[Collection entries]

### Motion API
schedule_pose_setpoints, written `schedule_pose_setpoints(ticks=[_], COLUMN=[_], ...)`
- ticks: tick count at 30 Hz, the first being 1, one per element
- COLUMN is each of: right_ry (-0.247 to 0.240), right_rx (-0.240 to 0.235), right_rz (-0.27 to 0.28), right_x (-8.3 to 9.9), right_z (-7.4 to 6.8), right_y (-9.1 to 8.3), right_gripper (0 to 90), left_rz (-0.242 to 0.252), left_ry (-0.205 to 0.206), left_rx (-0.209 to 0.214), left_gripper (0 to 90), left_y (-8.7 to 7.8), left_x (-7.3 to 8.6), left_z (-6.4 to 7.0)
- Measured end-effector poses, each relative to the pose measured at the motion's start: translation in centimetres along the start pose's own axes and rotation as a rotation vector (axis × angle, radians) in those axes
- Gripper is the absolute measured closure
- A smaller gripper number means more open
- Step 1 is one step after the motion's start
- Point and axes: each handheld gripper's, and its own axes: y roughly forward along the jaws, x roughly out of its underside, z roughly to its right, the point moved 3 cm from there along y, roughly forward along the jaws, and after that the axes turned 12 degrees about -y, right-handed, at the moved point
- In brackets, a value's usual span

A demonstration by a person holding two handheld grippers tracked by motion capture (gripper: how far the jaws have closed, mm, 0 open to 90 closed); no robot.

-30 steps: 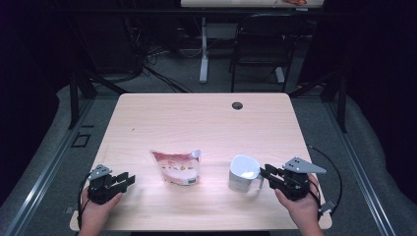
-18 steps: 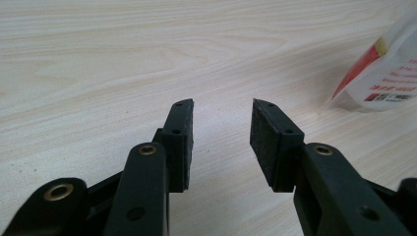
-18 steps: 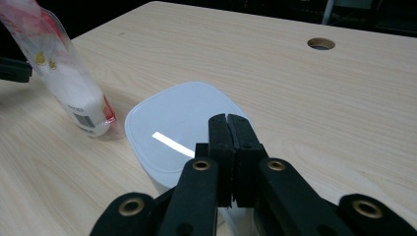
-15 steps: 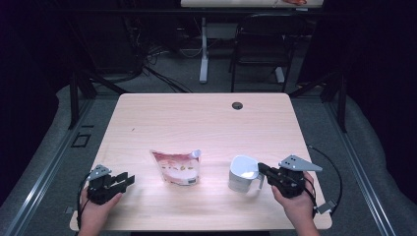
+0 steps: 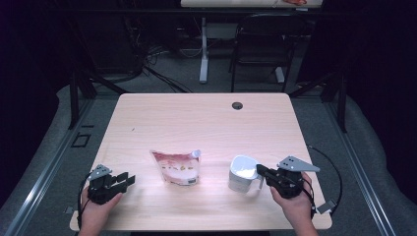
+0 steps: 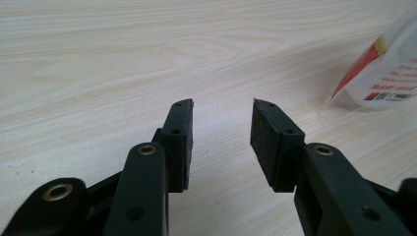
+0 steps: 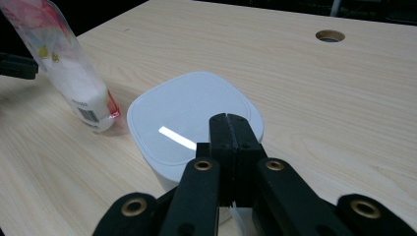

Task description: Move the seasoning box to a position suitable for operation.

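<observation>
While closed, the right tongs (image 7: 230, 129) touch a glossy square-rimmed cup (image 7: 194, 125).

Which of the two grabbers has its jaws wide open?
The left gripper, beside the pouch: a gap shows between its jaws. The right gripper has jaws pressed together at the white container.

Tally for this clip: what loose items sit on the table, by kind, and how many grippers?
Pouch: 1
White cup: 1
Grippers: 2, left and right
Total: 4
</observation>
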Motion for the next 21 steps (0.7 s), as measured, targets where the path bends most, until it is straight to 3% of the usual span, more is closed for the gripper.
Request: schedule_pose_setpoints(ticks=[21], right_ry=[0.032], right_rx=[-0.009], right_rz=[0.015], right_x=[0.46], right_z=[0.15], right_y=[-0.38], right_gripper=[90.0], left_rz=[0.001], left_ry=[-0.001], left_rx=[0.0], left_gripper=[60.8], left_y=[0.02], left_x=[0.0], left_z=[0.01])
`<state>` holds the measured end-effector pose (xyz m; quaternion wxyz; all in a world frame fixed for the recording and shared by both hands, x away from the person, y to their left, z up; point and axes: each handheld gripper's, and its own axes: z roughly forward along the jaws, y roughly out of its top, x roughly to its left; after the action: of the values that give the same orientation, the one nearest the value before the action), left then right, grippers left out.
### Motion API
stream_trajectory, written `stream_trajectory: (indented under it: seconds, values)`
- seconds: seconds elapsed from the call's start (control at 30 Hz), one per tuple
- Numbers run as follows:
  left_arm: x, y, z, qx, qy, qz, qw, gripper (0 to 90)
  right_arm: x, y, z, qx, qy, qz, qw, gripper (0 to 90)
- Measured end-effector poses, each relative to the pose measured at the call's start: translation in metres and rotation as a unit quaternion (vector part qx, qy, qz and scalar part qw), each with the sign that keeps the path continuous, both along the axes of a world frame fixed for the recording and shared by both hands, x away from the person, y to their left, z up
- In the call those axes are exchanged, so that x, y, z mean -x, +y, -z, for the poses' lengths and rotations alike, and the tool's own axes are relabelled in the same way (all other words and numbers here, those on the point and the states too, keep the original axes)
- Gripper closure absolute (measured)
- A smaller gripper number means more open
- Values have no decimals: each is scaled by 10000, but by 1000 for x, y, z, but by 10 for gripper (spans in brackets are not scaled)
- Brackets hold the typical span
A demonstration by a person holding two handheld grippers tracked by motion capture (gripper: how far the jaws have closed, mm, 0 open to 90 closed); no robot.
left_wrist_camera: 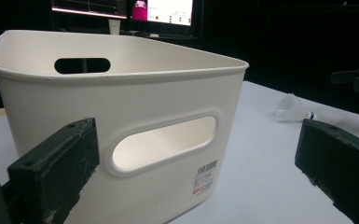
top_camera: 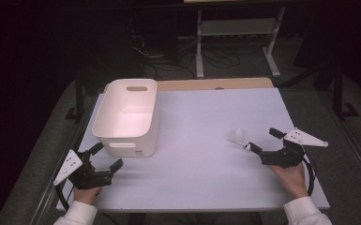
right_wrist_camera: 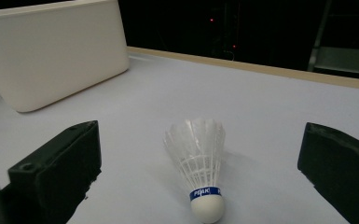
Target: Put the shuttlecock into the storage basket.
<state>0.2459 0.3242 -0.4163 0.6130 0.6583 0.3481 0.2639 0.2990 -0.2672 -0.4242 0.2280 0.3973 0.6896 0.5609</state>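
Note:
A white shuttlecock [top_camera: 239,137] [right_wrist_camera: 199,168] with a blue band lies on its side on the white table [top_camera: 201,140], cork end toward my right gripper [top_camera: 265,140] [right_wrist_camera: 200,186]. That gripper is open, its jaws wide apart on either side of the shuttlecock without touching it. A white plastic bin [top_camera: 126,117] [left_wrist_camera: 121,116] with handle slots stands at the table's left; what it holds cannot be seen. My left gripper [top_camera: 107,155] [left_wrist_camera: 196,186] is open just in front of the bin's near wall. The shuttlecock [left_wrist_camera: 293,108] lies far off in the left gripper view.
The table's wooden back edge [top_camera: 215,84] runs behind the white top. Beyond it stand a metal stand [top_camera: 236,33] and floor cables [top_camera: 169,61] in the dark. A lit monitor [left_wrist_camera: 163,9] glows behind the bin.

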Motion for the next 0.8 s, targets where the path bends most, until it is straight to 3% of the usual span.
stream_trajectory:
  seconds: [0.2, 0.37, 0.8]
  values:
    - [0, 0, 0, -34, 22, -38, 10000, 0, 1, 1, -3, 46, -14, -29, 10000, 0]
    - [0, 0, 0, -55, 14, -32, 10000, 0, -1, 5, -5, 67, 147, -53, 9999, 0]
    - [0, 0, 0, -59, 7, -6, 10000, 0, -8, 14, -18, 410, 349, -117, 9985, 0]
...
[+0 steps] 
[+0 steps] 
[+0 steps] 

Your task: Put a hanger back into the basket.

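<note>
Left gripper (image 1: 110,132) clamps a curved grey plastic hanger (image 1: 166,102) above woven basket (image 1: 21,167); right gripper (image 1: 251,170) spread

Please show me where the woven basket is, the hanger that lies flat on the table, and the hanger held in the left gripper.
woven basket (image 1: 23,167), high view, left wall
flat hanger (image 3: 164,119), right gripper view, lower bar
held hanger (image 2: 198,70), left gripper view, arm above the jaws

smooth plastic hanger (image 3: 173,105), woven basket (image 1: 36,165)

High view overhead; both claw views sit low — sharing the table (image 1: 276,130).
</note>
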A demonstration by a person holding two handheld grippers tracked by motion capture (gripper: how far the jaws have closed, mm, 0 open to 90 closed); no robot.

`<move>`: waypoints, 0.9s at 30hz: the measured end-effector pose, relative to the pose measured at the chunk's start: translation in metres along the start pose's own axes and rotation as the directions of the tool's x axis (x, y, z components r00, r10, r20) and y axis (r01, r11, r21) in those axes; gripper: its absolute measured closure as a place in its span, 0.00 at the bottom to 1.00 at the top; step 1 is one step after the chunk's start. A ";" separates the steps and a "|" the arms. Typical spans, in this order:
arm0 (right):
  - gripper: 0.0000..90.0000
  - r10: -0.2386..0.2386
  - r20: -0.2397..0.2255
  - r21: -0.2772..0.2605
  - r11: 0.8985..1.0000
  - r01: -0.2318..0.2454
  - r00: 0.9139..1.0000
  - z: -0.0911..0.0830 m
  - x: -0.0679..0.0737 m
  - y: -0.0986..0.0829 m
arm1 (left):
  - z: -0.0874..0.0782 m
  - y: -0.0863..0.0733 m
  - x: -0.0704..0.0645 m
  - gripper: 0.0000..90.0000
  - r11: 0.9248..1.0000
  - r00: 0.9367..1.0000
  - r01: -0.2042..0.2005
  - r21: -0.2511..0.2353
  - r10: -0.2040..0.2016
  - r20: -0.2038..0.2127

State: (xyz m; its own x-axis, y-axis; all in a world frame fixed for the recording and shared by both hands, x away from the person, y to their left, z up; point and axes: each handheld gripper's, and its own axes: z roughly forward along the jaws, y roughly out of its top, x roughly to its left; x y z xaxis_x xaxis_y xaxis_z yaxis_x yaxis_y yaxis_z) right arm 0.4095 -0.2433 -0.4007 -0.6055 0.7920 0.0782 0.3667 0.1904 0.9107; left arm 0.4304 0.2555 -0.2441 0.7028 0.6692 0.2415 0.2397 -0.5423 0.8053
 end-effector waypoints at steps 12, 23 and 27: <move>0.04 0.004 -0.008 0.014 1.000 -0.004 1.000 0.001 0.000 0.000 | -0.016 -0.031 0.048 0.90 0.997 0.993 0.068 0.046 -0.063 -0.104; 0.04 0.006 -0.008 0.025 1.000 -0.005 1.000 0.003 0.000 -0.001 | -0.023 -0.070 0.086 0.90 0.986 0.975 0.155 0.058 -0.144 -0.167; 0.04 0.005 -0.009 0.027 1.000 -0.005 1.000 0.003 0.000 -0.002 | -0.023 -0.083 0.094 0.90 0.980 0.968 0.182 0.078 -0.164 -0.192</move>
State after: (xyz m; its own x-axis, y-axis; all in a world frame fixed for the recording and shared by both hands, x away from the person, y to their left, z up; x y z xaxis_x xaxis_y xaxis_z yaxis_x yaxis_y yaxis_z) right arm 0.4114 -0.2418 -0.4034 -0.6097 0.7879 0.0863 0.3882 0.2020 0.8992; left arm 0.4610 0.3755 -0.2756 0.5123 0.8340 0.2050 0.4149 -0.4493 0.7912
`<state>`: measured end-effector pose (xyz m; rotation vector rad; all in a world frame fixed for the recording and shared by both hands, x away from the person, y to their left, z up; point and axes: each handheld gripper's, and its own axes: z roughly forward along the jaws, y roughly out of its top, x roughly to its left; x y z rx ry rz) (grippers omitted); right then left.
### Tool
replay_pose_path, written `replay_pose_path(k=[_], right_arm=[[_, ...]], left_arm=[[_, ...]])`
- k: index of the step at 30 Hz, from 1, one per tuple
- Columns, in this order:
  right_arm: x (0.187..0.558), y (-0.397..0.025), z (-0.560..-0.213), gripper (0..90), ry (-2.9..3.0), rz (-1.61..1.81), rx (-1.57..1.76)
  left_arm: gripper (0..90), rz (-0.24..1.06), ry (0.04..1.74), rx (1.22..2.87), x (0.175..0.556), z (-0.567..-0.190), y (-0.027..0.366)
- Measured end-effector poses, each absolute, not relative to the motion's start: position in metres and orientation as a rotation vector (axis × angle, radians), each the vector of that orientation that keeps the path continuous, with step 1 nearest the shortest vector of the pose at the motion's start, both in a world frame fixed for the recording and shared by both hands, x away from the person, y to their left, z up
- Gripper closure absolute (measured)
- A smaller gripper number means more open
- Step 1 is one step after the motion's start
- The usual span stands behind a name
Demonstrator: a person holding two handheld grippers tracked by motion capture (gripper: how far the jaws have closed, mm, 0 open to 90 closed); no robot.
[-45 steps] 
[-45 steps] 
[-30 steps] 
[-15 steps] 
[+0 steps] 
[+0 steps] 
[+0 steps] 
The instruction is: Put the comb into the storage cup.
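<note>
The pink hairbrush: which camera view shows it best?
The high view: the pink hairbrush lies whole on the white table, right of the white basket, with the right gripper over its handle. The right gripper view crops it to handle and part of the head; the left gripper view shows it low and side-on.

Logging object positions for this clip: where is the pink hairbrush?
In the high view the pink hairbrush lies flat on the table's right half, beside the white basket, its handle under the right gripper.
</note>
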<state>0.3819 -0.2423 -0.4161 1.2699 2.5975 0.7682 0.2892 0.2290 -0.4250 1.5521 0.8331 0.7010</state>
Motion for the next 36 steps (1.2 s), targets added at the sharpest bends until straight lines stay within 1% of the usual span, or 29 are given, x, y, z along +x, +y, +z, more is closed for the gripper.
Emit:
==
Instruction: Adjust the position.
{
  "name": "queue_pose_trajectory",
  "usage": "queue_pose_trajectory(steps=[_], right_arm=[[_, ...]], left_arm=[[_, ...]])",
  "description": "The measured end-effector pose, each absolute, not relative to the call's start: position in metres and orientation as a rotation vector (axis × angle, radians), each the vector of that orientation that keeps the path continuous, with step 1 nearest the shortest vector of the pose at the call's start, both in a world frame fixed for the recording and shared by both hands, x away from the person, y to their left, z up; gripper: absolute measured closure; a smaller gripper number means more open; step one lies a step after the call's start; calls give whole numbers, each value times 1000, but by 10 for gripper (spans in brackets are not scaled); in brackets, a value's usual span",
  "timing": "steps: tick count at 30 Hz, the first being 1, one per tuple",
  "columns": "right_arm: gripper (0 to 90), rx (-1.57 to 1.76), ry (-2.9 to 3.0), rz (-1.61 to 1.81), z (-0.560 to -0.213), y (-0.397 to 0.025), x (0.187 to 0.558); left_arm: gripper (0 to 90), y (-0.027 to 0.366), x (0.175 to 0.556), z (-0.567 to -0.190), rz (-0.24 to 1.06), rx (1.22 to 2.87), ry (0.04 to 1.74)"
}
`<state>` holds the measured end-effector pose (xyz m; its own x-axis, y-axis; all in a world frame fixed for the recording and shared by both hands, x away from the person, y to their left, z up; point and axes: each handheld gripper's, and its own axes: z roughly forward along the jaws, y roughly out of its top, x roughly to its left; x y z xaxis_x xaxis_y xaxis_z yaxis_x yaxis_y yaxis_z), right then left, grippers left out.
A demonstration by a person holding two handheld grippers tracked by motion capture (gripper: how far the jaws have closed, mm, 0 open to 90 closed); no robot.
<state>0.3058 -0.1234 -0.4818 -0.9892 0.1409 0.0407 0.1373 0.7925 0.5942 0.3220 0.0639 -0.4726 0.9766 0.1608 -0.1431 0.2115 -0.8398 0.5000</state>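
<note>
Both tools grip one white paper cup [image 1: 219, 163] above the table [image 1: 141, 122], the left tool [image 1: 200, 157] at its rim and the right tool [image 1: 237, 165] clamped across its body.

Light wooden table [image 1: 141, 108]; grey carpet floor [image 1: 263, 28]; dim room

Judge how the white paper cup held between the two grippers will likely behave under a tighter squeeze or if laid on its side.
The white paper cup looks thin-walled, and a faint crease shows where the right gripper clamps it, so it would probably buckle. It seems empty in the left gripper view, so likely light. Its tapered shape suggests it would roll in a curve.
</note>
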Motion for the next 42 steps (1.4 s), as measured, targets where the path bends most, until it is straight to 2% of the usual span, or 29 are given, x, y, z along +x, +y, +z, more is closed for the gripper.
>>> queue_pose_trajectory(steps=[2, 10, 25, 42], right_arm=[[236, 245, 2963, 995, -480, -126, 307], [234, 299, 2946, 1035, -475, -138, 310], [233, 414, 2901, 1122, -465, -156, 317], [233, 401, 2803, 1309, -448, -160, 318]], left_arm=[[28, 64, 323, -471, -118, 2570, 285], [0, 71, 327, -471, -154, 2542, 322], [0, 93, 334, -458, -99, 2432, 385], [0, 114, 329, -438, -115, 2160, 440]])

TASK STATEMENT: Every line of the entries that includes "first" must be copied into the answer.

RESULT OF THE EXERCISE:
- ticks: tick count at 30 Hz, the first being 1, one per element
  "timing": "steps: tick count at 30 Hz, the first being 1, one per tuple",

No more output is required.